ABSTRACT
Identifying the complete repertoire of genes that drive cancer in individual patients is crucial for precision oncology. Established methods for driver detection focus mostly on genes that are recurrently altered across cohorts of cancer patients. However, mapping these genes back to patients leaves a sizeable fraction with few or no driver events, hindering our understanding of cancer mechanisms and limiting the choice of therapeutic interventions. Here we present sysSVM2, a tool based on machine learning that integrates somatic alteration data with systems-level gene properties to predict drivers in individual patients. We develop sysSVM2 for pan-cancer applicability, demonstrating robust performance on real and simulated cancer data. We benchmark its performance against other driver detection methods and show that sysSVM2 has a lower false positive rate and superior patient driver coverage. Applying sysSVM2 to 7,646 samples from 34 cancer types, we find that predicted drivers are often rare or patient-specific.

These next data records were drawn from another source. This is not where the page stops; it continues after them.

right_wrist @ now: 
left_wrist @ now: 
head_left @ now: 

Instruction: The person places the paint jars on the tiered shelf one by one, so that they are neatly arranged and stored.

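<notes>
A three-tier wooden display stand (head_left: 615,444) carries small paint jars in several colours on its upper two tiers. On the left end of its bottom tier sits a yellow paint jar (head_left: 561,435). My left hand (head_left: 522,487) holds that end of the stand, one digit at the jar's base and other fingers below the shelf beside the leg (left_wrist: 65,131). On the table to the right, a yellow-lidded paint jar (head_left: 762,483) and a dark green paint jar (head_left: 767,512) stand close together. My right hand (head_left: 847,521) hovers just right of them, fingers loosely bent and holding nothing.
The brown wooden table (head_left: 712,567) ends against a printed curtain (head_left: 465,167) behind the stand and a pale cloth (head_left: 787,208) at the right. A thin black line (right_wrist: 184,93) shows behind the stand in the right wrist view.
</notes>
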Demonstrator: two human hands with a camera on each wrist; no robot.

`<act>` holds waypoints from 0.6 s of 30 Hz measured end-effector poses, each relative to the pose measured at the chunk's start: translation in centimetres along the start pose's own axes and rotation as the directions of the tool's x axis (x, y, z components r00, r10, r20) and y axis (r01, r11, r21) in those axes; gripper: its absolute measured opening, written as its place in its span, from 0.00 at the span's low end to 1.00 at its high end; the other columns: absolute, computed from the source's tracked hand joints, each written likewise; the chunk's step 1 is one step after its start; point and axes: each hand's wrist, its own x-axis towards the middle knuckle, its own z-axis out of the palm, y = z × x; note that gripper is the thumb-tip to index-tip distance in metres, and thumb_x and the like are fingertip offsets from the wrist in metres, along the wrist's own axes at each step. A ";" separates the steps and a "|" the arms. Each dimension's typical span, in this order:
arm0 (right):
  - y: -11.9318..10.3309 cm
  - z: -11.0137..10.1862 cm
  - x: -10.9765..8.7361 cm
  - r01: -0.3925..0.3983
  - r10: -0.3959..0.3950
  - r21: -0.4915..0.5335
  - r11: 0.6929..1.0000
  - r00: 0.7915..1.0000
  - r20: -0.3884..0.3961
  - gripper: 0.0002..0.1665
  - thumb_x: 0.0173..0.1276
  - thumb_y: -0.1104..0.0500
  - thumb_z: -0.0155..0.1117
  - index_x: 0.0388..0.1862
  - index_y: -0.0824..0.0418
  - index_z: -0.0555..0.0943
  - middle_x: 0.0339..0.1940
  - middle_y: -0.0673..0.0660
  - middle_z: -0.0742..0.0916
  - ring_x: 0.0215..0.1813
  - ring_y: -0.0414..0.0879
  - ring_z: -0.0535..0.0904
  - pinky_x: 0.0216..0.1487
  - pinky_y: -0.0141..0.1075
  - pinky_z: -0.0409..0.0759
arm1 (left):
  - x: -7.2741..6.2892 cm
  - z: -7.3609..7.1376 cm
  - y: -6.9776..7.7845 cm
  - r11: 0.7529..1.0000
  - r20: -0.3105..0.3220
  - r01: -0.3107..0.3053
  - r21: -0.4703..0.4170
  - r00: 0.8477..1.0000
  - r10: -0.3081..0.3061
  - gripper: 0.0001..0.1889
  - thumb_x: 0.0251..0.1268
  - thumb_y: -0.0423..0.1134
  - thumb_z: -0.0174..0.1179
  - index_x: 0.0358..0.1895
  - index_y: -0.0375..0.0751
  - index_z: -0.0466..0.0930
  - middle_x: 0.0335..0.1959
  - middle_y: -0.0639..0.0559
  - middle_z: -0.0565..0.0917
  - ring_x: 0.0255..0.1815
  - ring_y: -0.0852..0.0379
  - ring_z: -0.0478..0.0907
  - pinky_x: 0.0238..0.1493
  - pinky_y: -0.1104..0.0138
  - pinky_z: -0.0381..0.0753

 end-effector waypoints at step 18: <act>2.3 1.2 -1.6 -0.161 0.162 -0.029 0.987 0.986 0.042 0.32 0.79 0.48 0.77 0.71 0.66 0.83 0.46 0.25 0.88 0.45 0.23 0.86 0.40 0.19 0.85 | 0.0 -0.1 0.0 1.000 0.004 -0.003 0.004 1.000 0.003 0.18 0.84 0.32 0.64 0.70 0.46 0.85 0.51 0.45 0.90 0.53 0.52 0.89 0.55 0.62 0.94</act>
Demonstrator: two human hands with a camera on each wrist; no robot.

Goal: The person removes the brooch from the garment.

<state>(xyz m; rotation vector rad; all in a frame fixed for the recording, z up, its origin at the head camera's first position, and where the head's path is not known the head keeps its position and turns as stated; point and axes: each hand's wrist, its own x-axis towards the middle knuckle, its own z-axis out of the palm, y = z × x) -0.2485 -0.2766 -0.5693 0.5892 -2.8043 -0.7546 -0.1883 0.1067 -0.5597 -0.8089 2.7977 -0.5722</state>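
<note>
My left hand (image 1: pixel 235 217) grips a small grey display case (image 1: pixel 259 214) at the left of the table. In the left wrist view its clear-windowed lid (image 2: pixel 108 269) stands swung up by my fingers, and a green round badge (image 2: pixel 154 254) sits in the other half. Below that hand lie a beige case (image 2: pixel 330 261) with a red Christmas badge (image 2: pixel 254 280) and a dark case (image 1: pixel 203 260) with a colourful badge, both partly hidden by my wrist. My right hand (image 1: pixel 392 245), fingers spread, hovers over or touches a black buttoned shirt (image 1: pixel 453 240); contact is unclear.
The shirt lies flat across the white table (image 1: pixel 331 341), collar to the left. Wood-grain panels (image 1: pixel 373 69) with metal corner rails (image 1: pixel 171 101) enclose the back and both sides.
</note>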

However, they converge to disrupt well-known cancer-related processes including DNA repair, chromatin organisation and the cell cycle. sysSVM2 is a resource to enhance personalised predictions of cancer driver events with possible use in research and clinical settings. Code to implement sysSVM2 and the trained models in simulated cancer-agnostic data as well as in 34 cancer types are available at https://github.com/ciccalab/sysSVM2.
Competing Interest Statement
The authors have declared no competing interest.